## [WORK TO BE COMPLETED]
Each entry below should be restated word for word, without any picture it contains.

(Data entries)
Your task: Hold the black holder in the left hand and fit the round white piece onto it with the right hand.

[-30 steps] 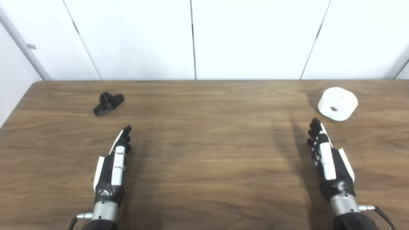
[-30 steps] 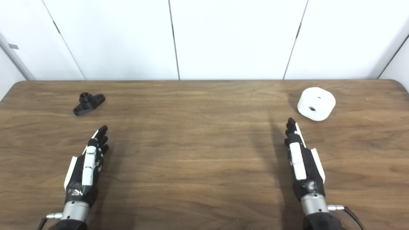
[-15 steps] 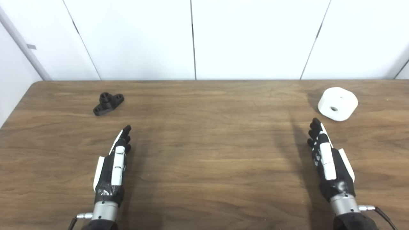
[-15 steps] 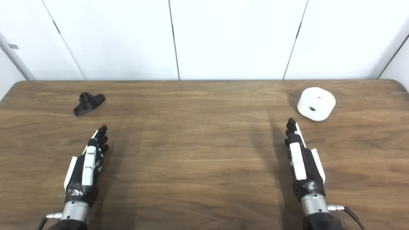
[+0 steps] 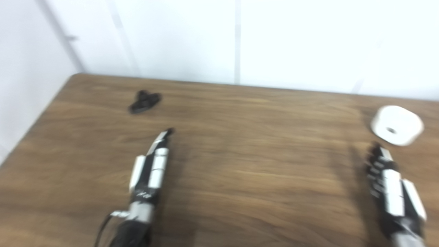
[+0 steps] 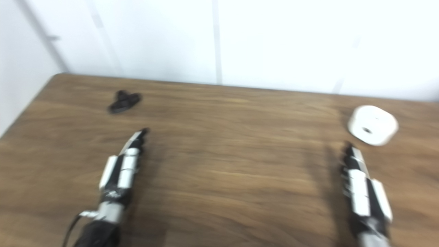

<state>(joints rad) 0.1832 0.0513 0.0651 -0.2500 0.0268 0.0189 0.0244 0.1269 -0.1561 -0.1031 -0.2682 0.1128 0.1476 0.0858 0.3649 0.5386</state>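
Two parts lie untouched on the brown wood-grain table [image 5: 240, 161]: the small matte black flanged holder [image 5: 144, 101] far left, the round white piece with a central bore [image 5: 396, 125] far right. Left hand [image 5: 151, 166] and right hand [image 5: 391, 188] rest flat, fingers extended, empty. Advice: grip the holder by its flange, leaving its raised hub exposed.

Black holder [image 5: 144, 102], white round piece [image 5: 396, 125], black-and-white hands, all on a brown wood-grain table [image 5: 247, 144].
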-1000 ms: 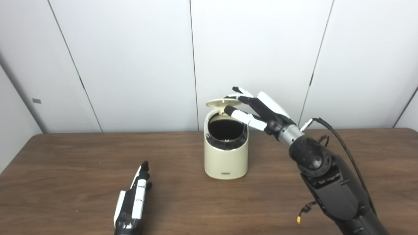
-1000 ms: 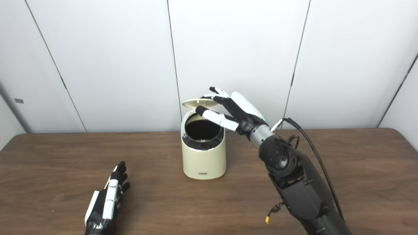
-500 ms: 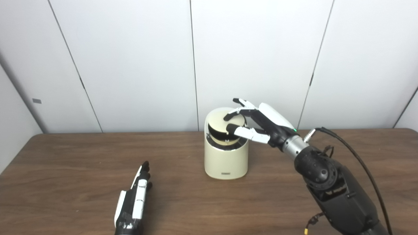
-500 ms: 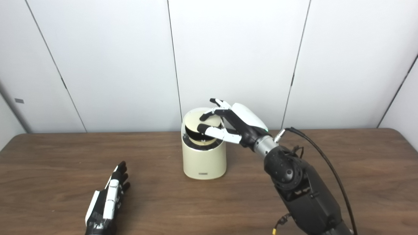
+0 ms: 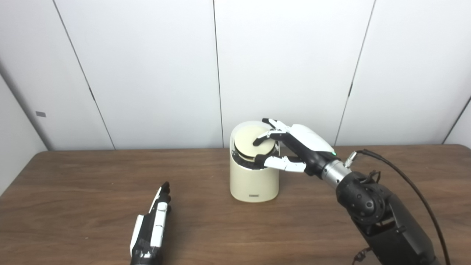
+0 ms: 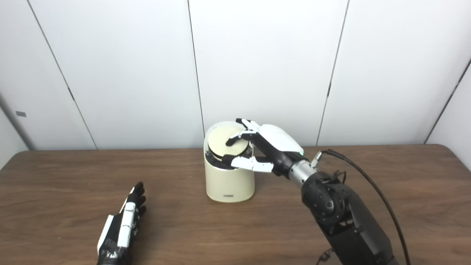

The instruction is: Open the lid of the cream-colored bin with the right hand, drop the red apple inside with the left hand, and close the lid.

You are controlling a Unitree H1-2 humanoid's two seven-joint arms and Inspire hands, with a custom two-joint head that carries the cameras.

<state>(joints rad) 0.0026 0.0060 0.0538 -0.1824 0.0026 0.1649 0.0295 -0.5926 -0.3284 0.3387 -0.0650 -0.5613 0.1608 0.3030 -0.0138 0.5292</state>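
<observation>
The cream-colored bin (image 5: pixel 253 180) stands mid-table, its round lid (image 5: pixel 250 141) lying down over the opening. My right hand (image 5: pixel 294 147) rests over the bin's right side, fingers spread, fingertips (image 5: pixel 260 139) touching the lid and the thumb along the front rim. It holds nothing. My left hand (image 5: pixel 152 228) lies flat and open on the table at the lower left, well apart from the bin. No red apple shows in either view.
The brown wooden table (image 5: pixel 73 191) runs wide to both sides of the bin. White wall panels (image 5: pixel 147 73) close off the back. A black cable (image 5: pixel 404 176) trails from my right forearm.
The lid has swung down from raised and open to lying over the bin's mouth, with my right hand following it downward. The left hand has not moved.
</observation>
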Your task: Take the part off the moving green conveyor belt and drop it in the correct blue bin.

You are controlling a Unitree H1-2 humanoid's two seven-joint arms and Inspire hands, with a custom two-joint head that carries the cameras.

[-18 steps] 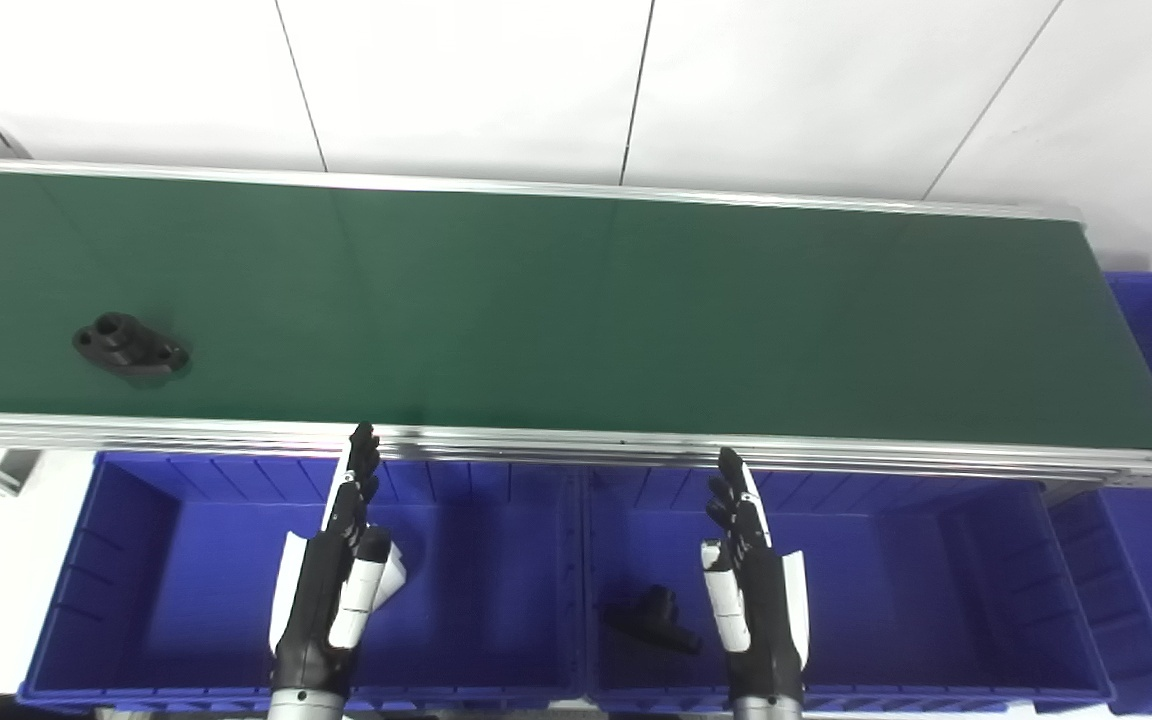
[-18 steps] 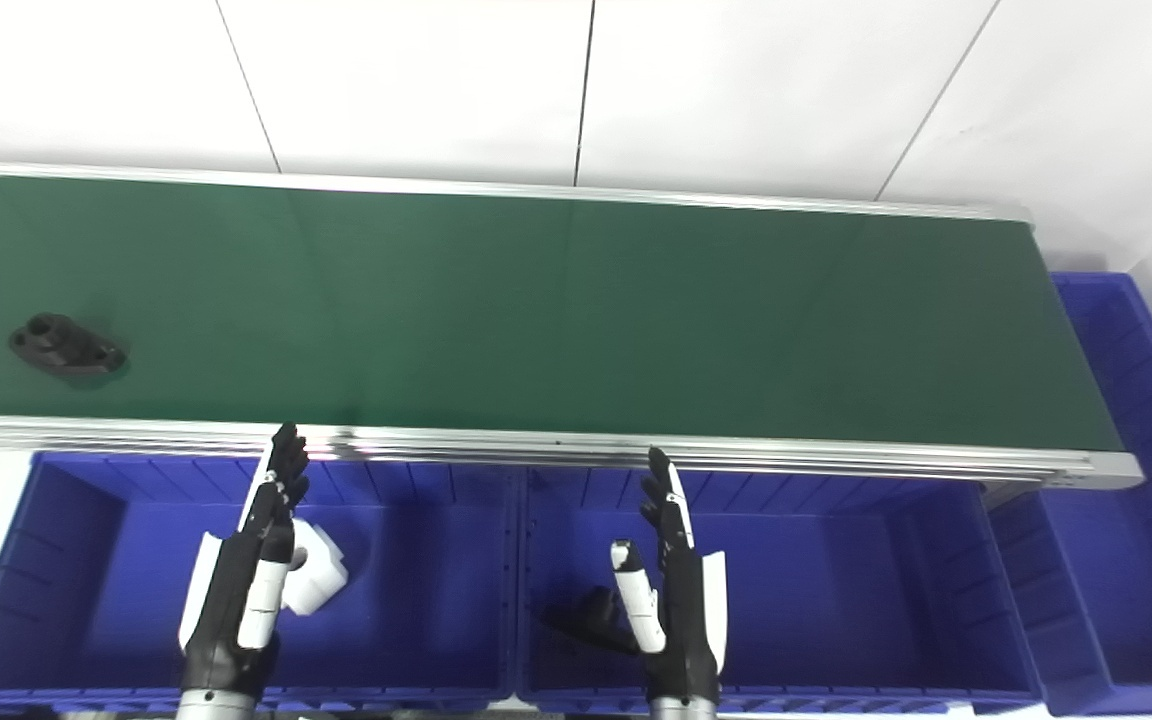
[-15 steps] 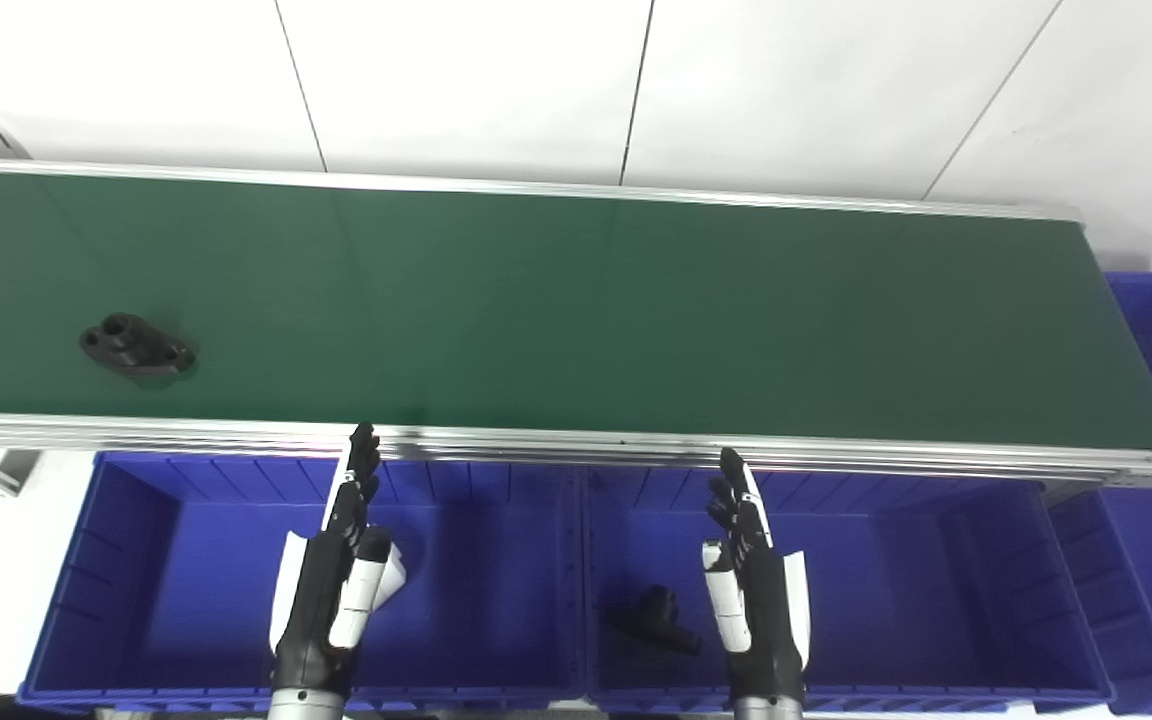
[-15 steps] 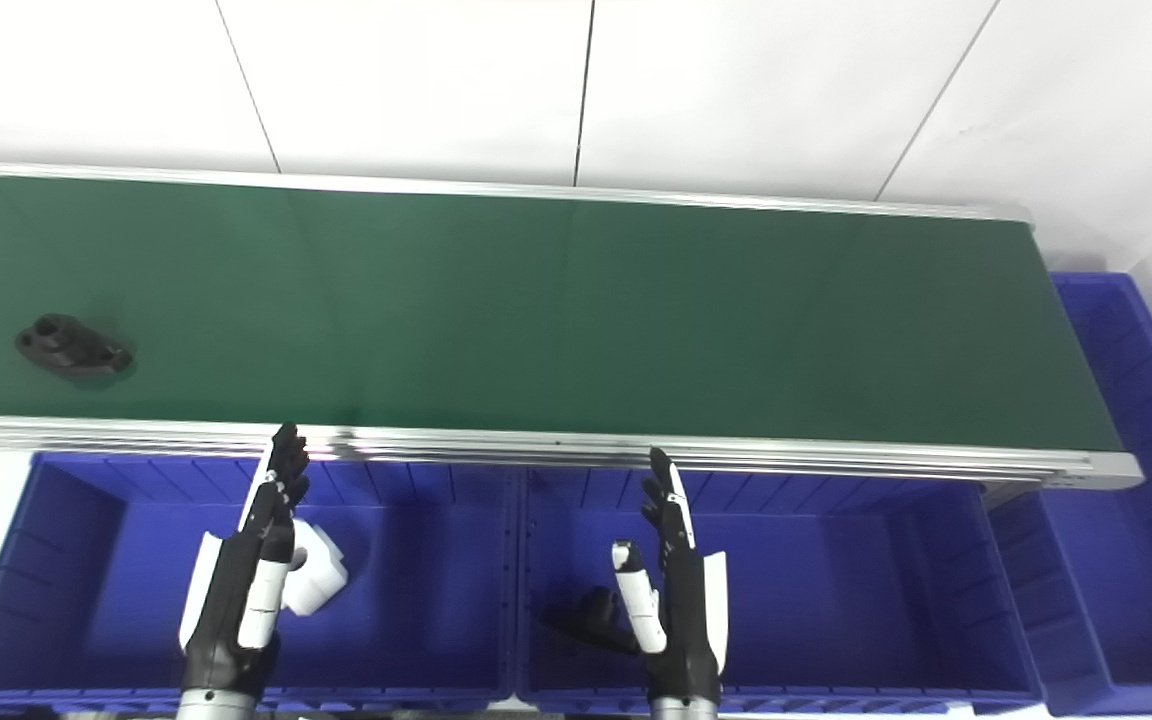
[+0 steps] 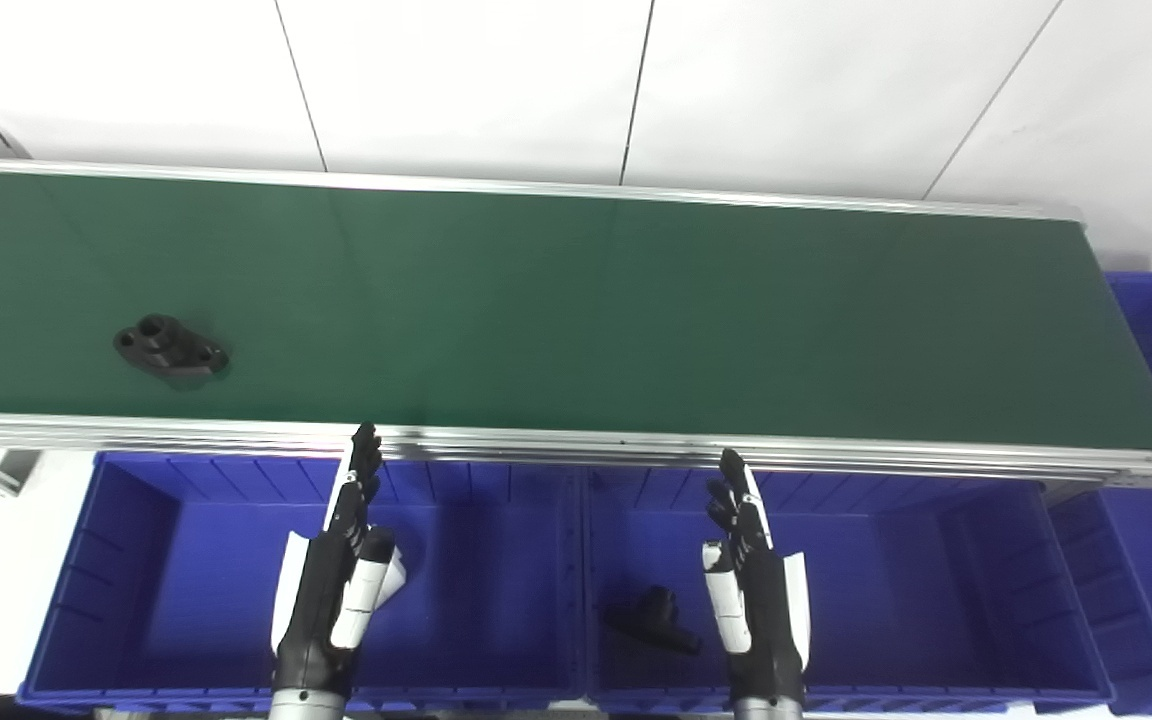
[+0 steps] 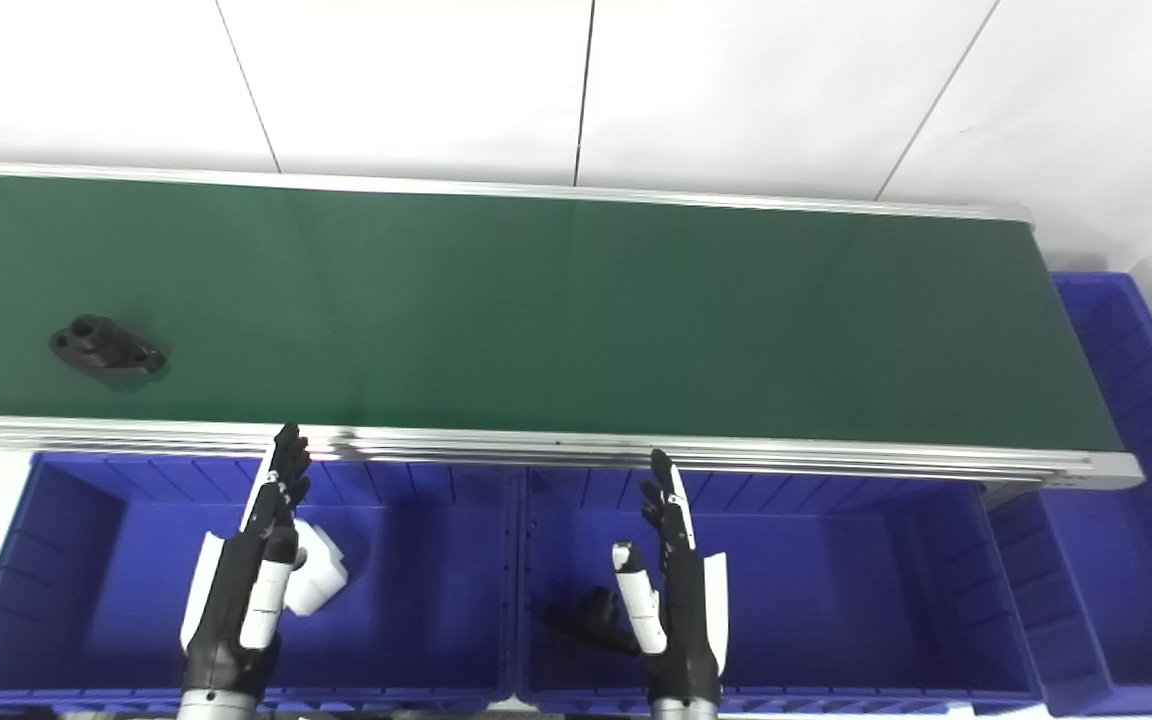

## [ANSWER BELOW]
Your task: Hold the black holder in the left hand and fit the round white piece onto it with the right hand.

[-30 steps] 
[-30 steps] 
[-15 steps] 
[-15 steps] 
[+0 steps] 
[+0 steps] 

<state>(joints rad) 0.1832 0.0513 0.0651 -0.2500 0.0268 0.0189 0.0244 0.1269 -0.1561 -0.1031 -0.2682 0.1128 0.1476 0.0858 0.3649 0.5386</state>
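Two parts lie untouched on the brown wood-grain table [image 5: 240, 161]: the small matte black flanged holder [image 5: 144, 101] far left, the round white piece with a central bore [image 5: 396, 125] far right. Left hand [image 5: 151, 166] and right hand [image 5: 391, 188] rest flat, fingers extended, empty. Advice: grip the holder by its flange, leaving its raised hub exposed.

Black holder [image 5: 144, 102], white round piece [image 5: 396, 125], black-and-white hands, all on a brown wood-grain table [image 5: 247, 144].
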-1000 ms: 
-1000 ms: 
-500 ms: 
-500 ms: 
+0 ms: 
+0 ms: 

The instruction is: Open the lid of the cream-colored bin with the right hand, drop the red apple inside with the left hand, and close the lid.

You are controlling a Unitree H1-2 humanoid's two seven-joint arms and Inspire hands, with a custom two-joint head that carries the cameras.

<state>(joints rad) 0.0026 0.0060 0.0538 -0.1824 0.0026 0.1649 0.0295 -0.5926 -0.3284 0.3387 -0.0650 -0.5613 0.1608 0.3030 -0.0138 0.5292</state>
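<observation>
The cream-colored bin (image 5: pixel 253 180) stands mid-table, its round lid (image 5: pixel 250 141) lying down over the opening. My right hand (image 5: pixel 294 147) rests over the bin's right side, fingers spread, fingertips (image 5: pixel 260 139) touching the lid and the thumb along the front rim. It holds nothing. My left hand (image 5: pixel 152 228) lies flat and open on the table at the lower left, well apart from the bin. No red apple shows in either view.
The brown wooden table (image 5: pixel 73 191) runs wide to both sides of the bin. White wall panels (image 5: pixel 147 73) close off the back. A black cable (image 5: pixel 404 176) trails from my right forearm.
The lid has swung down from raised and open to lying over the bin's mouth, with my right hand following it downward. The left hand has not moved.
</observation>
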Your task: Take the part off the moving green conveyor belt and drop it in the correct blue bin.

You are controlling a Unitree H1-2 humanoid's two seven-joint arms and Inspire hands, with a custom two-joint head that carries the cameras.

[-18 steps] 
[-18 steps] 
[-15 steps] 
[-15 steps] 
[+0 steps] 
[+0 steps] 

No further output is required.